▶ Problem description
Word-for-word repetition of the records below is needed, but only from the line holding "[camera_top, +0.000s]" through the final line, with pictures excluded.

::: Provided records :::

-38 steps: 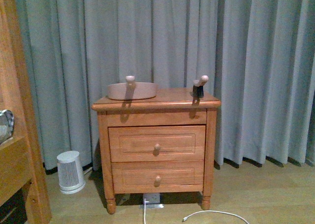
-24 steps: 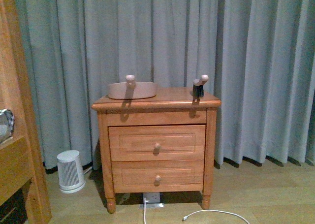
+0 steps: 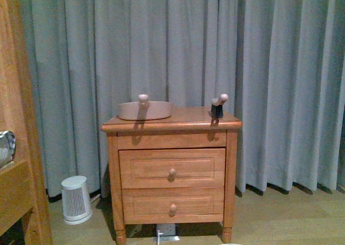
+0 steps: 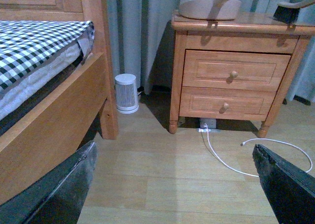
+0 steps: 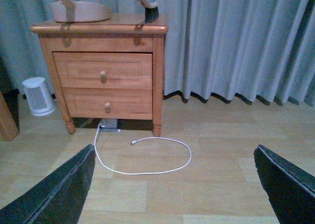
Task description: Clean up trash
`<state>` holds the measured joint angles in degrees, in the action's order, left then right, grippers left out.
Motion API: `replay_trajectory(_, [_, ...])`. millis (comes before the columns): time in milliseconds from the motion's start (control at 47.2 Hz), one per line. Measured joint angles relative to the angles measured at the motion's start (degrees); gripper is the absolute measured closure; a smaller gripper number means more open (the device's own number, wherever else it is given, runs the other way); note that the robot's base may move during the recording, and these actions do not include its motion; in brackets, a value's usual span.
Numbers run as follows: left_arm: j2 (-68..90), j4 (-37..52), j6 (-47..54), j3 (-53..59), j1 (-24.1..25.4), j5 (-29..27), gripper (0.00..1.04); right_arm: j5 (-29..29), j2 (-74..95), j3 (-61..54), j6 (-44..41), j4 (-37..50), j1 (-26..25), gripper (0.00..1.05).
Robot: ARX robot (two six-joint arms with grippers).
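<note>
The crumpled white trash wad shows in no view. A beige dustpan (image 3: 144, 109) and a small brush (image 3: 218, 107) with a dark head lie on top of a wooden nightstand (image 3: 171, 172); they also show in the left wrist view, dustpan (image 4: 209, 7) and brush (image 4: 290, 10), and in the right wrist view, dustpan (image 5: 78, 10) and brush (image 5: 147, 7). My left gripper (image 4: 172, 184) is open and empty above bare wood floor. My right gripper (image 5: 174, 184) is open and empty above the floor. Neither arm shows in the front view.
A wooden bed (image 4: 54, 101) with a checked cover stands beside the nightstand. A small white heater (image 3: 75, 199) sits on the floor between them. A white cable (image 5: 147, 157) loops over the floor from a socket under the nightstand. Grey curtains (image 3: 280, 83) hang behind.
The front view has tilted upward: the nightstand sits lower in the picture, and the cable on the floor has dropped out of it.
</note>
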<state>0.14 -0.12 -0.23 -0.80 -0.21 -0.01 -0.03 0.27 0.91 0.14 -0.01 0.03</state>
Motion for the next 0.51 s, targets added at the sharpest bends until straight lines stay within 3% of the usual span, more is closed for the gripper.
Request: replay_trajectory(508, [0.00,0.00,0.00,0.00,0.00,0.00,0.08,0.00,0.00,0.00,0.00,0.00,0.00,0.07])
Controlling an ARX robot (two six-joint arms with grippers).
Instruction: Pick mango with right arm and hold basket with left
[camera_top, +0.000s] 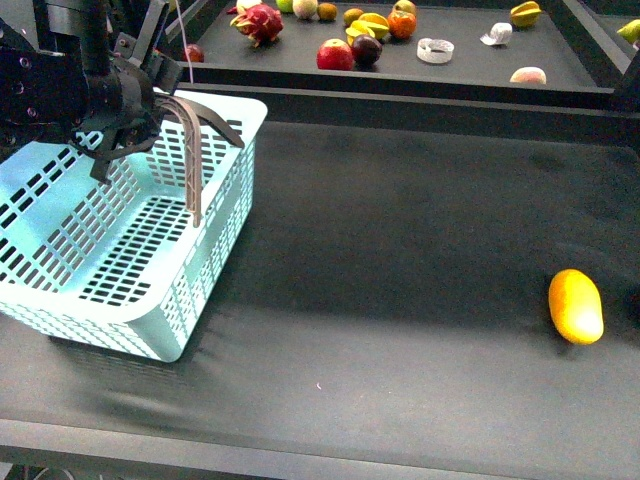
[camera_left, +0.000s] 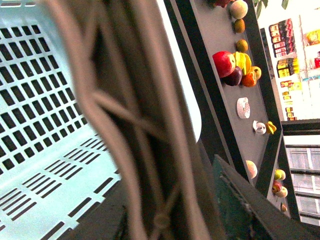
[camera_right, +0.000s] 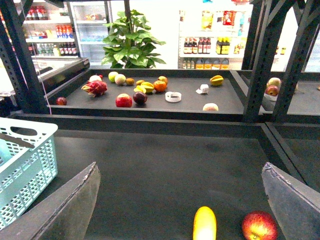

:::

▶ Output for this task
[camera_top, +0.000s] 
[camera_left, +0.000s] 
[camera_right, +0.000s] 

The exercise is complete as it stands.